И она не громко, но достаточно уверенно стала выводить знакомую мелодию. Изюмов прислушался, поймал момент и запел приятным баритоном: "В тумане скрылась милая Одесса, золотые огоньки..."

Все, кто был в баре, прервали свои разговоры и уставились на нас. А через некоторое время к баритону присоединился старческий козлиный тенорок, а там и бас... Я тоже пел, но про себя, потому что как-то чудно было вот так, ни с того ни с сего петь в общественном месте с чужими людьми.

Когда песня закончилась, к нам подошел тот самый бас со своим стаканом. Это был большой лысый мужчина в сетчатой майке, из которой во все стороны выпирали бицепсы и трицепсы.

-- Ну, спасыби вам, добре заспивали. А таку, мабудь, знаете?

Он прокашлялся в кулак и заревел каким-то сверхбасом, какого в природе и не бывает: "Холодные волны вздымало лавиной суровое Черное море..."

Сапожникова стала подбирать музыку. Изюмов попытался было подтягивать, но скоро оставил это дело, потому что не знал слов. Бас допел соло, помолчал, как бы еще раз переживая песню, опрокинул в себя все, что оставалось у него в стакане, крякнул, похлопал Изюмова по плечу, сказал "добре" и вернулся за свой столик, в компанию к козлиному тенору.

-- Здоров мужик,-- восхитился Изюмов. Он попытался так же лихо влить в себя портвейн, но поперхнулся, закашлялся.

-- Чертова морилка,-- сказал он, как бы оправдываясь.-- Понаделают всякой отравы...

-- А вы не пейте отраву,-- посоветовала Сапожникова.-- Мало ли чего они там понаделают.

-- А я и не пью,-- признался Изюмов.-- Так, придуряюсь. Люблю посидеть в компании, люблю петь песни, цыганочку сплясать. Трезвому вроде не солидно, скажут, не серьезный человек, баламут, или, того хуже, притырок какой-нибудь, так я делаю вид, что выпимши... Хотите, цыганочку сбацаю, настоящую цыганскую. У нас в Синюхино цыгане два лета жили, коровник за семь кусков подряжались строить... Айда наверх.
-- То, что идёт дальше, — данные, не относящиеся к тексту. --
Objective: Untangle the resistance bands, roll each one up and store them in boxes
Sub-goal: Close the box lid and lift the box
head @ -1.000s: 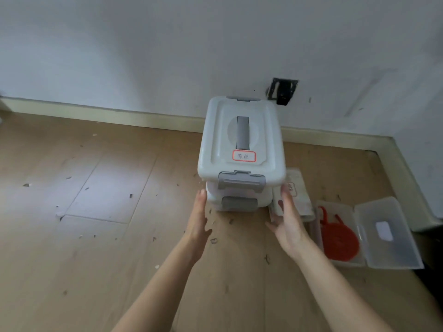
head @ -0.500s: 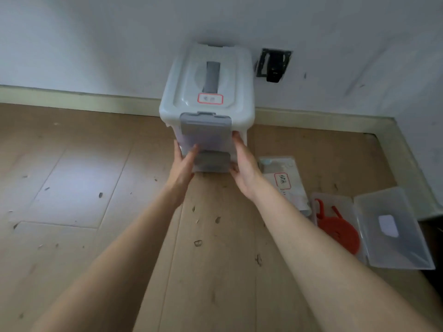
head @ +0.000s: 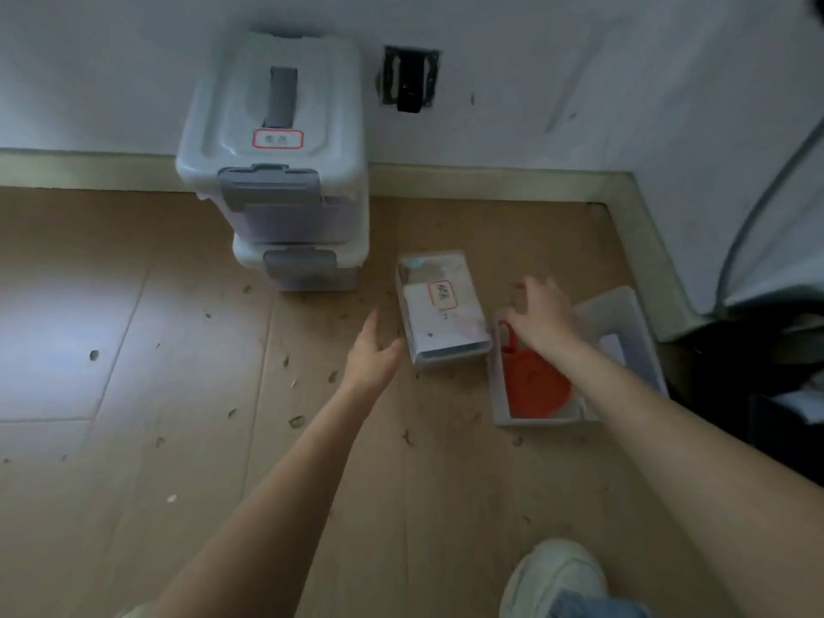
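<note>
Red band [head: 533, 385] lies coiled in an open clear box [head: 504, 412] on the floor [head: 133, 350], partly hidden by the right forearm. Right hand [head: 541, 321] hovers over the box's far end, fingers spread and motion-blurred, holding nothing. Box lid [head: 624, 323] lies open to the right. Left hand [head: 372, 354] is open, just beside a closed labelled box [head: 441, 305]; contact unclear. 2 stacked bins [head: 281, 171] stand at the wall. Shoe [head: 553, 577] is cut off below.
</note>
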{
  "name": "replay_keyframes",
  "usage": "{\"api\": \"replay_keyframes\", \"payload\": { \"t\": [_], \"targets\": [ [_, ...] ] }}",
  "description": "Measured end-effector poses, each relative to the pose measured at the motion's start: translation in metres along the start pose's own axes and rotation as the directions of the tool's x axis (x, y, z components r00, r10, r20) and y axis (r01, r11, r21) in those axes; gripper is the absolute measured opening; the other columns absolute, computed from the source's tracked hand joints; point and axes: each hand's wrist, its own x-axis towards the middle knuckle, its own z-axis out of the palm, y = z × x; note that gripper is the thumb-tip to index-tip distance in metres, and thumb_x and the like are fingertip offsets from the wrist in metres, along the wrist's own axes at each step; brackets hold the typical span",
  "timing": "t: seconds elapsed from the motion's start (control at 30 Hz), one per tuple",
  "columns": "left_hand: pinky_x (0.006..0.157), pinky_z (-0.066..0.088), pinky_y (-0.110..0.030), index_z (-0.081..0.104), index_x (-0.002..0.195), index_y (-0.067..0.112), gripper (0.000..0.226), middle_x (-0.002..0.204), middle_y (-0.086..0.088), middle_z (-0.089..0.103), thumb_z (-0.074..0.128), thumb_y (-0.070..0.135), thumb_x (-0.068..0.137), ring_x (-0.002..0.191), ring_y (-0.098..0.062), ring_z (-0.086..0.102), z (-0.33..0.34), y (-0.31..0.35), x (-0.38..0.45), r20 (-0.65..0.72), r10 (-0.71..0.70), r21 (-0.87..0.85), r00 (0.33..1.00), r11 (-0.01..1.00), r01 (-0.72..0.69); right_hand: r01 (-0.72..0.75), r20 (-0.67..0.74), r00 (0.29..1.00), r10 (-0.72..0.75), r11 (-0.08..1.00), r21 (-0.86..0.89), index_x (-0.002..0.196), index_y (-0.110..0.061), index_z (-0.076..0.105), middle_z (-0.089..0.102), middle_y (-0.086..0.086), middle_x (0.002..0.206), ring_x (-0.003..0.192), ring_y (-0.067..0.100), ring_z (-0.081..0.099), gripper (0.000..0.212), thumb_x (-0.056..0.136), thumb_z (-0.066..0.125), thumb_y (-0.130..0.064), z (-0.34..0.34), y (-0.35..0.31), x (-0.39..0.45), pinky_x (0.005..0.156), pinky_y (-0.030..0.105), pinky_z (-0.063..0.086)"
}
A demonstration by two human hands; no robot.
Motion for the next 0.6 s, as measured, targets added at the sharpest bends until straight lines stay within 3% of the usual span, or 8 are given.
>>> {"api": "replay_keyframes", "payload": {
  "t": [0.1,0.17,0.23,0.27,0.33,0.4,0.5,0.6],
  "targets": [
    [0.107,0.037,-0.044,0.03,0.145,0.019,0.055,0.147,-0.01,0.034,0.05,0.018,0.094,0.131,-0.027,0.04,0.044,0.01,-0.013,0.051,0.054,0.113,0.997,0.992,-0.06,-0.099,-0.091,0.993,0.074,0.945,-0.313,0.143,-0.012,0.029,0.018,0.019,0.152,0.138,0.04,0.019,0.059,0.092,0.055,-0.024,-0.025,0.051,-0.006,0.113,0.048,0.016],
    [0.108,0.036,-0.041,0.036,0.141,0.015,0.05,0.148,-0.013,0.028,0.05,0.015,0.094,0.131,-0.029,0.039,0.064,0.014,-0.022,-0.043,0.063,0.206,0.997,0.977,-0.052,-0.293,-0.046,0.956,0.29,0.93,-0.22,0.149,-0.017,0.012,0.005,0.016,0.156,0.139,0.042,0.015,0.073,0.092,0.056,-0.027,-0.036,0.078,-0.012,0.113,0.05,0.016],
    [0.108,0.034,-0.039,0.041,0.138,0.011,0.045,0.148,-0.013,0.027,0.049,0.011,0.093,0.132,-0.03,0.035,0.076,0.014,-0.033,-0.159,0.106,0.265,0.982,0.962,-0.061,-0.436,0.016,0.9,0.436,0.9,0.02,0.146,-0.009,0.018,0.026,0.019,0.149,0.129,0.039,0.037,0.07,0.09,0.059,-0.022,-0.037,0.093,-0.016,0.101,0.043,0.037],
    [0.107,0.034,-0.037,0.044,0.135,0.009,0.042,0.145,-0.013,0.03,0.049,0.009,0.093,0.131,-0.029,0.034,0.08,0.013,-0.038,-0.196,0.14,0.286,0.971,0.955,-0.08,-0.424,0.02,0.906,0.423,0.903,0.074,0.141,-0.005,0.027,0.04,0.02,0.14,0.121,0.037,0.047,0.061,0.09,0.059,-0.019,-0.035,0.096,-0.018,0.089,0.038,0.044],
    [0.099,0.037,-0.024,0.051,0.127,0.008,0.037,0.136,-0.011,0.041,0.046,0.005,0.091,0.121,-0.024,0.044,0.089,0.01,-0.048,-0.176,0.202,0.284,0.963,0.947,-0.147,-0.257,-0.004,0.966,0.258,0.966,0.011,0.126,-0.003,0.045,0.056,0.018,0.12,0.105,0.033,0.057,0.039,0.091,0.056,-0.018,-0.029,0.092,-0.022,0.066,0.03,0.042],
    [0.086,0.037,-0.009,0.054,0.125,0.01,0.037,0.128,-0.007,0.052,0.044,0.003,0.09,0.105,-0.012,0.053,0.099,0.008,-0.056,-0.052,0.198,0.198,0.979,0.963,-0.184,-0.082,-0.023,0.997,0.08,0.99,-0.115,0.115,-0.005,0.054,0.062,0.017,0.108,0.098,0.032,0.059,0.025,0.092,0.053,-0.015,-0.023,0.08,-0.025,0.061,0.029,0.038],
    [0.098,0.038,-0.024,0.047,0.134,0.014,0.041,0.131,-0.004,0.054,0.042,0.008,0.094,0.113,-0.011,0.048,0.112,0.007,-0.053,0.12,0.059,0.048,0.991,0.997,-0.065,0.061,-0.05,0.996,-0.078,0.96,-0.274,0.11,-0.01,0.054,0.062,0.015,0.1,0.092,0.031,0.057,0.021,0.09,0.049,-0.004,-0.024,0.074,-0.025,0.062,0.033,0.038],
    [0.102,0.042,-0.04,0.044,0.135,0.013,0.038,0.129,-0.01,0.054,0.04,0.015,0.097,0.116,-0.022,0.052,0.123,0.006,-0.042,0.189,-0.114,-0.146,0.975,0.979,0.143,0.177,0.095,0.983,-0.155,0.935,-0.309,0.118,-0.014,0.053,0.06,0.013,0.107,0.103,0.031,0.053,0.027,0.091,0.053,-0.013,-0.026,0.084,-0.02,0.072,0.036,0.043]
  ]
}}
Мы поднялись на палубу. Здесь было жарче прежнего, но не так душно, как в баре. Ветер с моря усилился и хорошо разгонял зной. Но зато волны расходились вовсю. Теперь наша курортная посудина не только переваливалась с боку на бок, но и носом бодала волну. Так что на палубе трудно было устоять.

Хозяин гармошки, низенький человечек, на физиономии которого было одними заглавными буквами написано "Мал золотник, да дорог", заиграл цыганочку, с таким видом, как будто это был концерт для фортепьяно с оркестром. Изюмов же, к радости заскучавших пассажиров, стал изображать нечто вроде танца маленьких лебедей с элементами лезгинки, уверяя всех, что это и есть настоящая цыганочка.

В это время теплоход как-то особенно накренился и Изюмов, чтобы не упасть, обеими руками вцепился в чью-то юбку. Женский визг и всеобщий хохот заглушали и тарахтенье двигателя, и шум разбивающейся о борт волны. А потом все услышали, как жена Изюмова сказала со своего места, то есть выкрикнула, прямо как выстрелила ему в спину:

-- Изюмов, зараза, когда ты, наконец, угомонишься? Казалось, таким голосом ничего другого и нельзя сказать, но она еще добавила:

-- Хоть бы сына постеснялся.

Изюмов заулыбался, то ли для того, чтобы скрыть неловкость, то ли заискивая перед женой, а может, он так спрашивал ее, чего она хочет. Она и сама, наверно,

не знала, чего хочет, но зато знала, чего не хочет. Больше всего она не хотела, чтобы ее считали женой дурачка, а Изюмов, как назло, все время норовил выставить себя шутом гороховым...

Но вот по левому борту впереди показался громадный утес в короне из зубчатых стен и башен.

-- Какая прелесть,-- совсем по-детски всплеснула руками Сапожникова, казалось, она может и запрыгать от радости.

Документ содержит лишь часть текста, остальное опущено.